On the debt front, he said that the company’s debt is well-structured and it’s cheaper than what the U.S. federal government is paying on its debt.

“We are generating cash way ahead of expectations of paying the debt down,” Robinson said. “So I think the debts are a whole non-story, and if you talk to anyone in the market, they’ll give you the same answer.” 

Robinson said there may be times when other studios come in to produce in Warner Bros.’ facility, similar to other lots, but there’s enough demand within the film industry to fill sound stages from day one. He added that the media company is spending time this week to find some temporary solutions so it could start filmmaking near the end of next year.

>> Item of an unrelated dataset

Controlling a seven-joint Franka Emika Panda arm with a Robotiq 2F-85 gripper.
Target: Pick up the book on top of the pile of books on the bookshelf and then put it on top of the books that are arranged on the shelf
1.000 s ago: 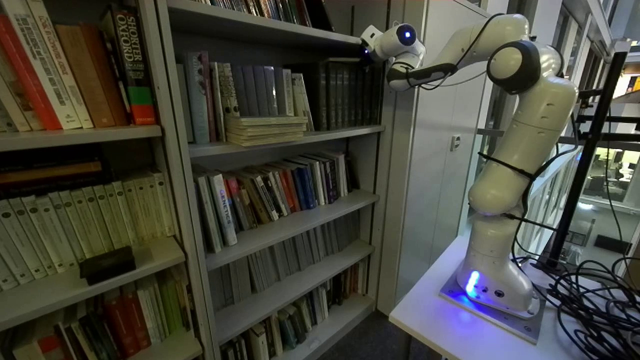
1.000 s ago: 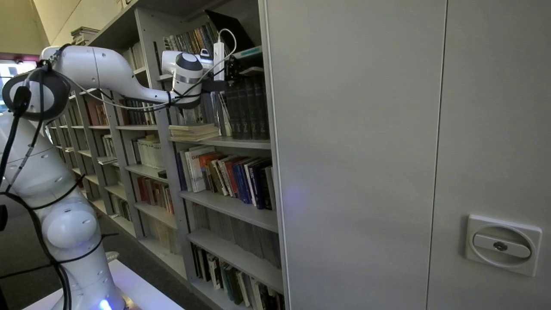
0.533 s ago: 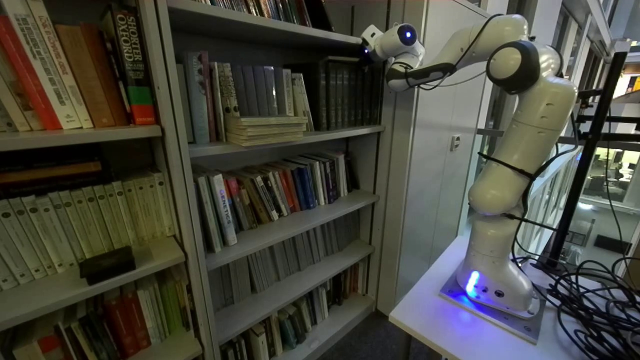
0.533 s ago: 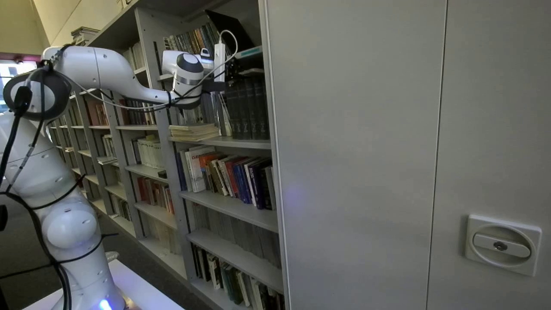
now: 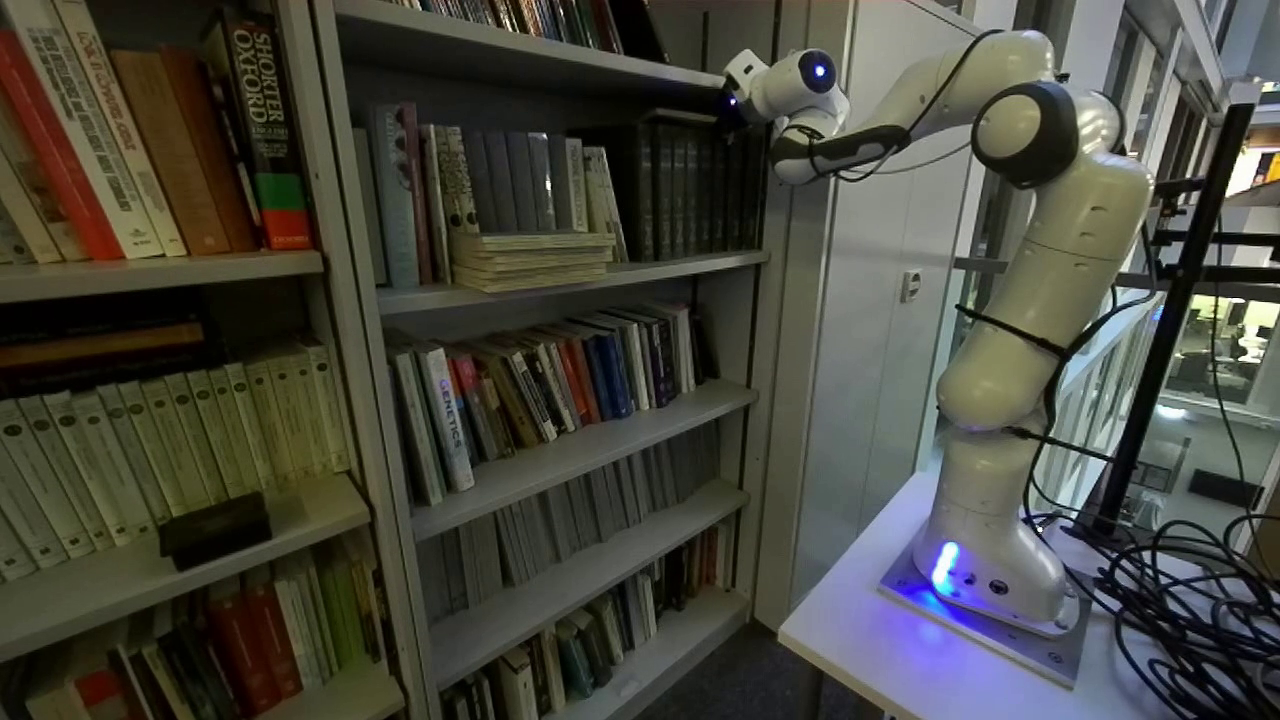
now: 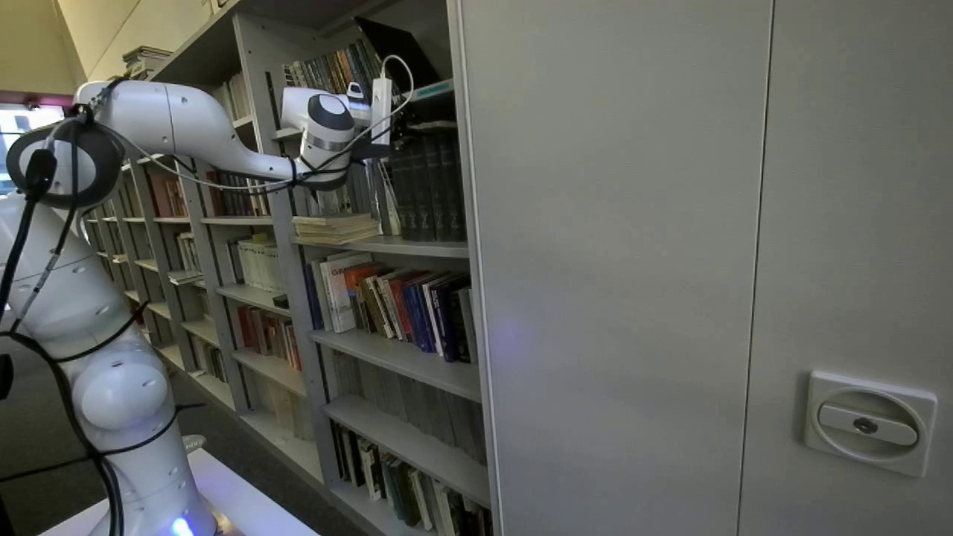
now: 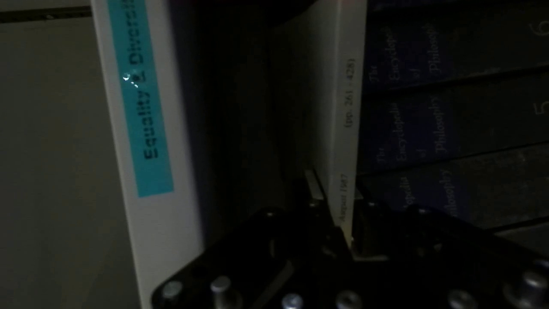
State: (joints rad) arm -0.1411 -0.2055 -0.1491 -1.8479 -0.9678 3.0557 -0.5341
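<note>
A thin pale book (image 7: 347, 107) lies flat between my fingers, its spine reading "August 1987" in the wrist view. My gripper (image 7: 336, 191) is shut on the near end of it. The dark encyclopedia volumes (image 7: 407, 120) stand upright just below the book; I cannot tell whether the book touches them. In both exterior views my gripper (image 5: 734, 112) (image 6: 398, 130) is at the top of the dark volumes (image 5: 690, 190) (image 6: 428, 186). The pile of pale books (image 5: 533, 262) (image 6: 335, 228) lies on the same shelf, away from the gripper.
The shelf board above (image 7: 150, 223), with a teal "Equality & Diversity" label (image 7: 143, 103), runs close over the gripper and book. A cabinet door (image 6: 610, 223) adjoins the bookcase on the dark volumes' side. Upright grey books (image 5: 510, 185) stand behind the pile.
My gripper has moved slightly down towards the tops of the dark volumes. The pale edge seen above them earlier is now hard to make out. The pile has not moved.
</note>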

“We’ve got at least two major motion pictures that would love to come and start shooting in Nevada tomorrow if they could,” he said. “Obviously, the studio is not be built for two or three years, but we’d like to hit the ground running and within … the first three years, certainly be making movies and making TV here a long time before that.”

Sen. Roberta Lange (D-Las Vegas), who proposed a bill in the 2023 legislative session to expand the film tax credit program that fizzled out, will bring forward the proposal to the Legislature next year. 

Lange and other supporters of the proposal have heralded the expansion as an economic diversification opportunity. She has said that the legislation will have a contingency plan that would require that tax credits be available only after private companies set up a minimum amount of infrastructure, with production processes being prequalified by the state and then audited before receiving credits.

The pitch for a film tax credit expansion comes as Assembly Majority Leader Sandra Jauregui (D-Las Vegas) has discussed a separate film tax expansion proposal. Jauregui announced earlier this year that she would introduce similar legislation to establish a Las Vegas-based production studio and workforce training program in partnership with Sony Pictures, another one of the country’s “Big Five” major film studios, and developer Howard Hughes Corp. 

Robinson didn’t specify whether he thought there would be room for a compromise with Sony but said he’s focused on establishing Warner Bros.’s credibility with the state and that there will be time to discuss the proposal with legislators.